The key is to replace your cleats before they have a structural failure or you're unable to remove them due to an issue with the hardware. The former can result in potential injury or leave you stranded miles from home, and the latter can be a serious headache and might damage your cycling shoes.
We know there are several different road cycling pedal brands on the market, but here we're addressing the three most popular—Shimano, Speedplay and Look. From wear indicators to a sloppy cleat-pedal connection, here are some super simple ways you can tell if you need to replace your cycling cleats.
Since we're talking about road bike pedals, we're omitting Shimano's two-bolt SPD-style system that's popular among mountain bikers. The SPD-SL style is a three-bolt system embraced by road cyclists of all levels.
The SPD-SL cleat is essentially shaped like a triangle, and there's a rubber pad on each "corner" that's a different color from the hard plastic cleat body. When any of these three pads are worn through to the point where you can see the plastic, it's time to replace them. The back two pads have a bit more "life," and they have a wear indicator marker that Shimano advises not to pass.
The plastic base on the cleat that's in contact with the pedal will start to wear as well, and this impacts how well the cleat snaps into (and stays in) place.

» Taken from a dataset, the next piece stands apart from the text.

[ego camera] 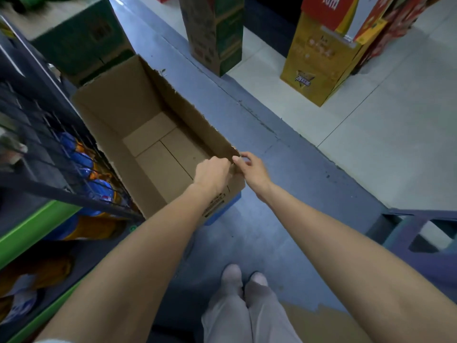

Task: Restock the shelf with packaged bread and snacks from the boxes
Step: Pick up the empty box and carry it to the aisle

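An open brown cardboard box [118, 107] stands on the floor beside the shelf, and its inside is bare. My left hand [214, 173] grips the box's near right corner from the inside. My right hand [252, 168] pinches the same corner from the outside. Blue and orange snack packs [85, 164] lie behind the dark wire front of the shelf [32, 186] on the left. More orange and blue packs [22, 293] sit on the lower shelf level.
A green carton [81, 43] stands behind the box. Across the aisle stand a tall green-brown carton [215, 38] and a yellow display box [319, 60]. A purple crate [420, 233] is at the right. Flat cardboard [321, 323] lies by my feet.
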Demonstrator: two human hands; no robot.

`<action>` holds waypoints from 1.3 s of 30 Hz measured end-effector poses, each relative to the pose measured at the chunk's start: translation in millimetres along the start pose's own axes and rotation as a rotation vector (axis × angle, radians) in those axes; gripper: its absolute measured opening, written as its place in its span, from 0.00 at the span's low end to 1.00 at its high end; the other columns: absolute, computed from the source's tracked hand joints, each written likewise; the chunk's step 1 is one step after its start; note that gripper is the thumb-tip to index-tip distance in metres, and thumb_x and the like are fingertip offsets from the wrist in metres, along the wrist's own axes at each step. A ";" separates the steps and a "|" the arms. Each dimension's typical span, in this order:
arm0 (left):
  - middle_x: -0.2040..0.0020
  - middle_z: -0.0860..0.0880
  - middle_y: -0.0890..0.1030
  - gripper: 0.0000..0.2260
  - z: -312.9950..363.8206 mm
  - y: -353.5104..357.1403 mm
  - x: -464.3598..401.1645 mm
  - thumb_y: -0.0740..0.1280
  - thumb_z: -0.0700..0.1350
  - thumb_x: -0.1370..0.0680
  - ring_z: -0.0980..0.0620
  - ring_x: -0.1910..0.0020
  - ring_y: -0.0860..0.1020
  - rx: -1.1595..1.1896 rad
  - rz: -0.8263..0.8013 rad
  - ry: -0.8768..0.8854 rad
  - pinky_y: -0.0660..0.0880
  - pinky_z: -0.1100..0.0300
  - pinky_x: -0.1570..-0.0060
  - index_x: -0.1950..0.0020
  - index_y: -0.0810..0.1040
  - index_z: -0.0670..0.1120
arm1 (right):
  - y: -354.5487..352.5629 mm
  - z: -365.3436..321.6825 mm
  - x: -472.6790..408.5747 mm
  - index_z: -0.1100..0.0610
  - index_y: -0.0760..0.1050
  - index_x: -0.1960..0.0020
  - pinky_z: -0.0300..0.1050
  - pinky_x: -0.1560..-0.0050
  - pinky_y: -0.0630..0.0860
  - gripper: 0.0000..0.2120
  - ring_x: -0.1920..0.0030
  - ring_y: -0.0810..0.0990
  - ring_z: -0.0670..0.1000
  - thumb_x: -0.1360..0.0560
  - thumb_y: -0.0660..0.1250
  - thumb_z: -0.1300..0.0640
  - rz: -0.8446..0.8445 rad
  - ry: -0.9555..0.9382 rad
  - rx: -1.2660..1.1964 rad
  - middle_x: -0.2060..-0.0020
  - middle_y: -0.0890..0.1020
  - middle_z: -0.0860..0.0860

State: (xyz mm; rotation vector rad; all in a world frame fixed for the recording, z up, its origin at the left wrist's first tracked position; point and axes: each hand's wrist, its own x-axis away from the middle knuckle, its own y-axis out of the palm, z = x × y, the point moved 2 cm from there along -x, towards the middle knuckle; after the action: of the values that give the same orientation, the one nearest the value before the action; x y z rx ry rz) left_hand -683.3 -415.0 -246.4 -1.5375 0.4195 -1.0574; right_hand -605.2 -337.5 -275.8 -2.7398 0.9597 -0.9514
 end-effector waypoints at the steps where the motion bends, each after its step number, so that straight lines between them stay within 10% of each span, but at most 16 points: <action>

As with any Shimano, Look or Speedplay pedal, if it's hard to clip out or you're clipping out without trying to, that's a sign your cleats need to be replaced.
Speedplay cleats last significantly longer than Look or Shimano cleats, but they're also significantly more expensive. Monitor the wear on the metal brackets and springs that secure the cleat to the pedal, and if it's excessively shiny or flattened out, consider replacing.
Speedplay recommends replacing your cleats every 3,000 to 5,000 miles, but as mentioned, it depends on your riding style, conditions and how much you walk around in them.
The new Look Kéo cleats are no longer just hard plastic—like the Shimano cleats, they include rubber pads on the front and back to both increase traction while walking around and limit the wear on the cleat platform.
Most importantly, Kéo cleats have two wear indicators at the front and two at the back that will become visible as the material is worn through. It's also important to monitor the material that's in contact with the pedal itself. If you notice excessive wear, or the pedal feels sloppy when clipped in, replace.
Increase the Lifespan of Your Cycling Cleats
You'll inevitably have to replace your cycling cleats at some point, but there are a few ways to slow the wear so you don't have to replace them as often.
First, check your cleats for any debris after each ride, and remove any embedded rocks or dirt. Second, occasionally check and make sure the three bolts that secure the cleat to the sole of the shoe are snug. And lastly, limit the amount of contact your cleat has with the ground.
Next time you're off your bike and walking to the café, make sure you're using cleat covers (for Look or Shimano cleats) or cleat plugs (for Speedplay cleats) to protect your cleats from the pavement. Simply throw a pair in your jersey pocket before you head out the door—this will dramatically increase the lifespan of your cleats, and as a bonus, it makes walking in your cycling shoes much less slippery.